Return the data verbatim, without pictures.
★ ★ ★ ★ ★
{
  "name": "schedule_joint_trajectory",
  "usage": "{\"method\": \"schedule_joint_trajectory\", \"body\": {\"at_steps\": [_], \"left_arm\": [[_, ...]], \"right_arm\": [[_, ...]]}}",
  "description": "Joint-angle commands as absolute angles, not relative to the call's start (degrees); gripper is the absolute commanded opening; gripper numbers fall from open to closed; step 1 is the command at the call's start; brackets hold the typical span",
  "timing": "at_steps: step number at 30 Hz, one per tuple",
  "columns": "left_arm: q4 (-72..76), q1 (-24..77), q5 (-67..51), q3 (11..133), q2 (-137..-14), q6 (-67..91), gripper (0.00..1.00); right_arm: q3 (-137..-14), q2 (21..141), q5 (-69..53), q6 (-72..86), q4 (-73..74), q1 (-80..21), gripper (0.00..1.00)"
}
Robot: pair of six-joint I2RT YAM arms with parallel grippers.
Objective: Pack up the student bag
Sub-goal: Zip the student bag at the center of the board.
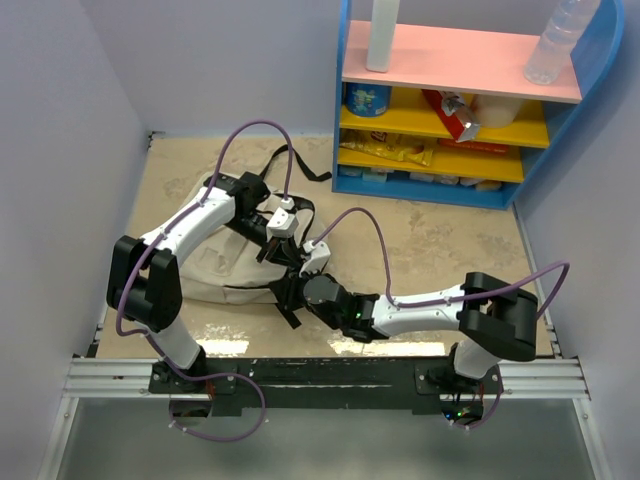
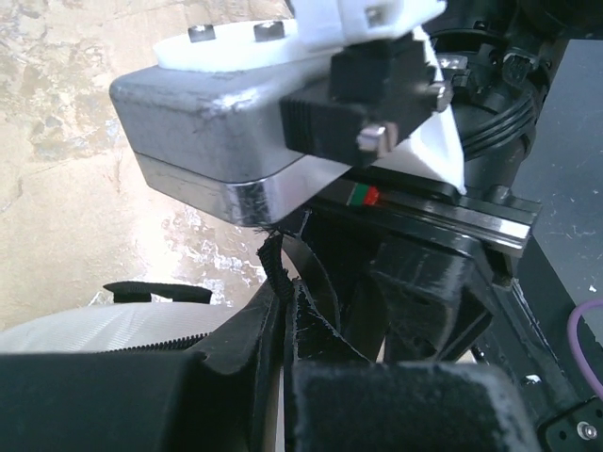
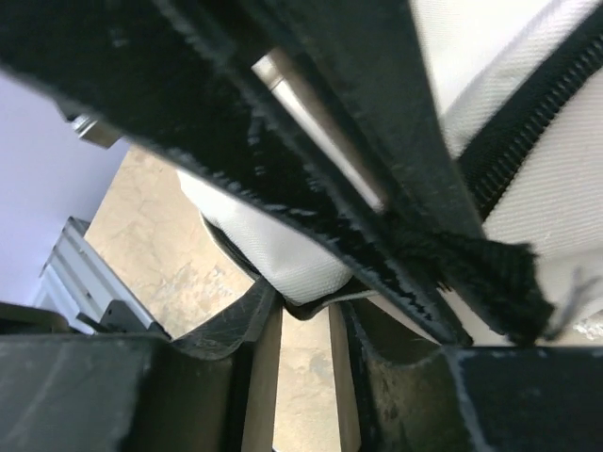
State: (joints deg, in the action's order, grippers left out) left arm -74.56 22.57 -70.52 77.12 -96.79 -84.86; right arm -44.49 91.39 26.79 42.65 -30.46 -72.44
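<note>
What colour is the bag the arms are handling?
The bag is beige, with black straps; it shows clearest in the top view.

The student bag [image 1: 213,262] lies on the table [image 1: 430,240], left of and before the shelf [image 1: 455,52].

one student bag [image 1: 215,262] on the table [image 1: 430,240], toward its left edge. two arms, the left arm [image 1: 190,230] and the right arm [image 1: 420,303], and two grippers: left gripper [image 2: 290,330], right gripper [image 3: 301,348]. one shelf unit [image 1: 343,130] at the far right corner, holding one tall white container [image 1: 381,35], one clear bottle [image 1: 560,40], one blue tin [image 1: 367,100] and one red packet [image 1: 450,112]. the yellow packets [image 1: 385,150] below are too crowded to count.
</note>
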Motion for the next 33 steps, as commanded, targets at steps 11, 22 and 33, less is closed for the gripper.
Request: {"method": "schedule_joint_trajectory", "body": {"at_steps": [11,22,33], "left_arm": [[-75.3,23.2,-78.2,78.1,-96.5,-87.9,0.06],[-75.3,24.4,-80.4,82.6,-101.0,-86.6,0.06],[-75.2,26.3,-79.5,93.3,-108.8,-83.9,0.06]], "right_arm": [[-36.2,80.5,36.1,48.3,-22.9,-72.7,0.0],[-30.1,72.9,33.1,47.2,-19.2,-74.5,0.0],[-29.9,70.0,34.1,46.0,-15.3,-80.9,0.0]]}}
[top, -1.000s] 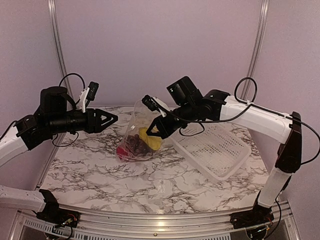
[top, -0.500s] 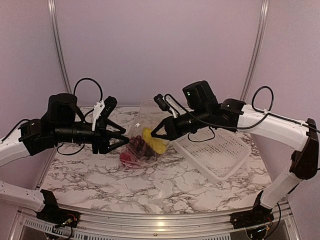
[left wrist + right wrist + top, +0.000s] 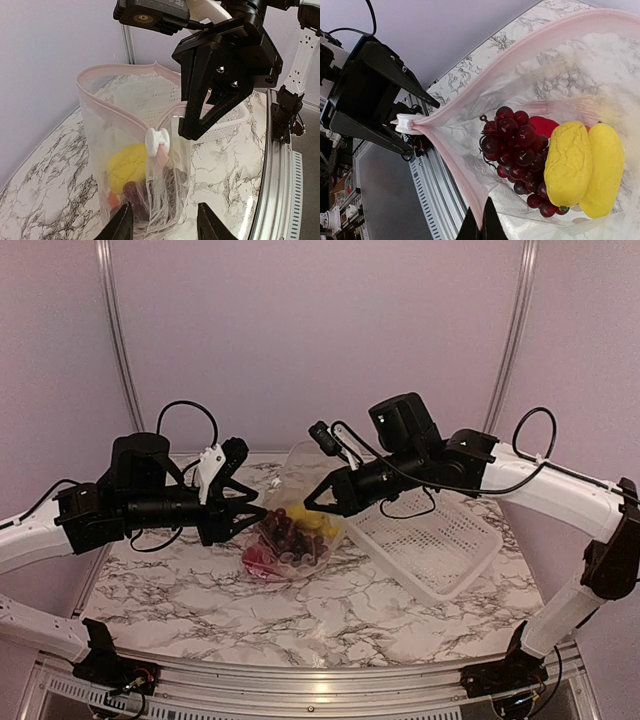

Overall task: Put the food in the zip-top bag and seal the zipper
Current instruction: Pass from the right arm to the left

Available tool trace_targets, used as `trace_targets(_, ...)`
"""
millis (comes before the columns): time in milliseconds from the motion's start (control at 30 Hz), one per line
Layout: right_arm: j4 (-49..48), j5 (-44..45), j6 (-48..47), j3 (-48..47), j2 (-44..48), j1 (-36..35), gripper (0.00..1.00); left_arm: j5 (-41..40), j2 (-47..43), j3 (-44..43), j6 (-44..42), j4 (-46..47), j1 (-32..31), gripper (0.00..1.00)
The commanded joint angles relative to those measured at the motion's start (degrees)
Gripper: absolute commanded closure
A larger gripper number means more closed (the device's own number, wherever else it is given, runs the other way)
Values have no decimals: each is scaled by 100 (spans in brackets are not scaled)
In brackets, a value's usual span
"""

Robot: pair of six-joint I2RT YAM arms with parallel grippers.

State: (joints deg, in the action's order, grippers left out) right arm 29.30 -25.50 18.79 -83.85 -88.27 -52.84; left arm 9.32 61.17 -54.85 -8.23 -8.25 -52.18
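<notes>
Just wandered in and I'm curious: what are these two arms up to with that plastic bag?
The right end effector pinches the zipper of a clear zip-top bag, its mouth open. Grapes, two yellow pieces and a red piece are inside. The left end effector, open, faces the white slider; nothing is sealed yet.

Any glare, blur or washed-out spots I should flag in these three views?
Top external: soft overall, bag edges barely readable. Left wrist: sharp, with a bright glare streak on the rail. Right wrist: grapes crisp, bag film hazy white toward the top.
</notes>
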Motion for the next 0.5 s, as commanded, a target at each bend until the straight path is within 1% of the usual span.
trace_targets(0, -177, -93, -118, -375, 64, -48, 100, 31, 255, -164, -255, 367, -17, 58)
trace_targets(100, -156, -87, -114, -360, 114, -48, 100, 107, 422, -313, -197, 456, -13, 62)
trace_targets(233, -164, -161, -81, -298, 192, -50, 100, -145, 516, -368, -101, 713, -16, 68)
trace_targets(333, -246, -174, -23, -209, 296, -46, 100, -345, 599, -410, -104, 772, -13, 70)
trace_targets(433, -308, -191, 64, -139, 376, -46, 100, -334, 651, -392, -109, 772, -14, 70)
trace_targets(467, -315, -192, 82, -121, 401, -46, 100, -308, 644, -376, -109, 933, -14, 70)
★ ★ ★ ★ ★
→ RESPONSE AREA:
{
  "name": "schedule_joint_trajectory",
  "usage": "{\"method\": \"schedule_joint_trajectory\", \"body\": {\"at_steps\": [_], \"left_arm\": [[_, ...]], \"right_arm\": [[_, ...]]}}",
  "description": "Joint-angle commands as absolute angles, not relative to the call's start (degrees); gripper is the absolute commanded opening; gripper numbers fall from open to closed; step 1 is the command at the call's start; brackets hold the typical span",
  "timing": "at_steps: step number at 30 Hz, one per tuple",
  "columns": "left_arm: q4 (-72..76), q1 (-24..77), q5 (-67..51), q3 (11..133), q2 (-137..-14), q6 (-67..91), gripper (0.00..1.00); right_arm: q3 (-137..-14), q2 (21..141), q5 (-69..53), q6 (-72..86), q4 (-73..74), q1 (-80..21), gripper (0.00..1.00)"
}
Robot: pair of six-joint I2RT YAM arms with parallel grippers.
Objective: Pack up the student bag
Sub-goal: Zip the student bag at the center of the board.
State: (joints deg, in the action's order, grippers left out) left arm -74.56 22.57 -70.52 77.12 -96.79 -84.86; right arm -44.49 91.39 26.79 42.65 -30.46 -72.44
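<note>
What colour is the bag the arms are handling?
The bag is beige, with black straps; it shows clearest in the top view.

The student bag [image 1: 213,262] lies on the table [image 1: 430,240], left of and before the shelf [image 1: 455,52].

one student bag [image 1: 215,262] on the table [image 1: 430,240], toward its left edge. two arms, the left arm [image 1: 190,230] and the right arm [image 1: 420,303], and two grippers: left gripper [image 2: 290,330], right gripper [image 3: 301,348]. one shelf unit [image 1: 343,130] at the far right corner, holding one tall white container [image 1: 381,35], one clear bottle [image 1: 560,40], one blue tin [image 1: 367,100] and one red packet [image 1: 450,112]. the yellow packets [image 1: 385,150] below are too crowded to count.
</note>
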Motion for the next 33 steps, as commanded, targets at steps 11, 22 and 33, less is closed for the gripper.
Request: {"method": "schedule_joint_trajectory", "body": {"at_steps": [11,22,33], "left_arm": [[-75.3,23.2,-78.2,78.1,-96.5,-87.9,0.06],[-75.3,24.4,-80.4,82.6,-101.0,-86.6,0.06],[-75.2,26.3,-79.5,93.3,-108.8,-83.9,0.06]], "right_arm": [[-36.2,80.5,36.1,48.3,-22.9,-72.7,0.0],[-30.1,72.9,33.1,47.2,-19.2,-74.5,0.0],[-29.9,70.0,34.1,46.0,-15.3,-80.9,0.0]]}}
[top, -1.000s] 
[top, -0.500s] 
[left wrist + right wrist + top, +0.000s] 

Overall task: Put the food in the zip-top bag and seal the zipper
Current instruction: Pass from the right arm to the left

Available tool trace_targets, used as `trace_targets(_, ...)`
"""
millis (comes before the columns): time in milliseconds from the motion's start (control at 30 Hz), one per line
Layout: right_arm: j4 (-49..48), j5 (-44..45), j6 (-48..47), j3 (-48..47), j2 (-44..48), j1 (-36..35), gripper (0.00..1.00); left_arm: j5 (-41..40), j2 (-47..43), j3 (-44..43), j6 (-44..42), j4 (-46..47), j1 (-32..31), gripper (0.00..1.00)
The commanded joint angles relative to those measured at the motion's start (degrees)
Gripper: absolute commanded closure
A larger gripper number means more closed (the device's own number, wherever else it is given, runs the other way)
Values have no decimals: each is scaled by 100 (spans in brackets are not scaled)
In brackets, a value's usual span
"""

Robot: pair of six-joint I2RT YAM arms with parallel grippers.

State: (joints deg, in the action's order, grippers left out) right arm 29.30 -25.50 18.79 -83.85 -88.27 -52.84; left arm 9.32 61.17 -54.85 -8.23 -8.25 -52.18
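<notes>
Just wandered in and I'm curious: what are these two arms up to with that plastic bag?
The right end effector pinches the zipper of a clear zip-top bag, its mouth open. Grapes, two yellow pieces and a red piece are inside. The left end effector, open, faces the white slider; nothing is sealed yet.

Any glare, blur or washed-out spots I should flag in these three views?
Top external: soft overall, bag edges barely readable. Left wrist: sharp, with a bright glare streak on the rail. Right wrist: grapes crisp, bag film hazy white toward the top.
</notes>
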Motion for the next 0.5 s, as commanded, a target at each bend until the straight path is within 1% of the usual span.
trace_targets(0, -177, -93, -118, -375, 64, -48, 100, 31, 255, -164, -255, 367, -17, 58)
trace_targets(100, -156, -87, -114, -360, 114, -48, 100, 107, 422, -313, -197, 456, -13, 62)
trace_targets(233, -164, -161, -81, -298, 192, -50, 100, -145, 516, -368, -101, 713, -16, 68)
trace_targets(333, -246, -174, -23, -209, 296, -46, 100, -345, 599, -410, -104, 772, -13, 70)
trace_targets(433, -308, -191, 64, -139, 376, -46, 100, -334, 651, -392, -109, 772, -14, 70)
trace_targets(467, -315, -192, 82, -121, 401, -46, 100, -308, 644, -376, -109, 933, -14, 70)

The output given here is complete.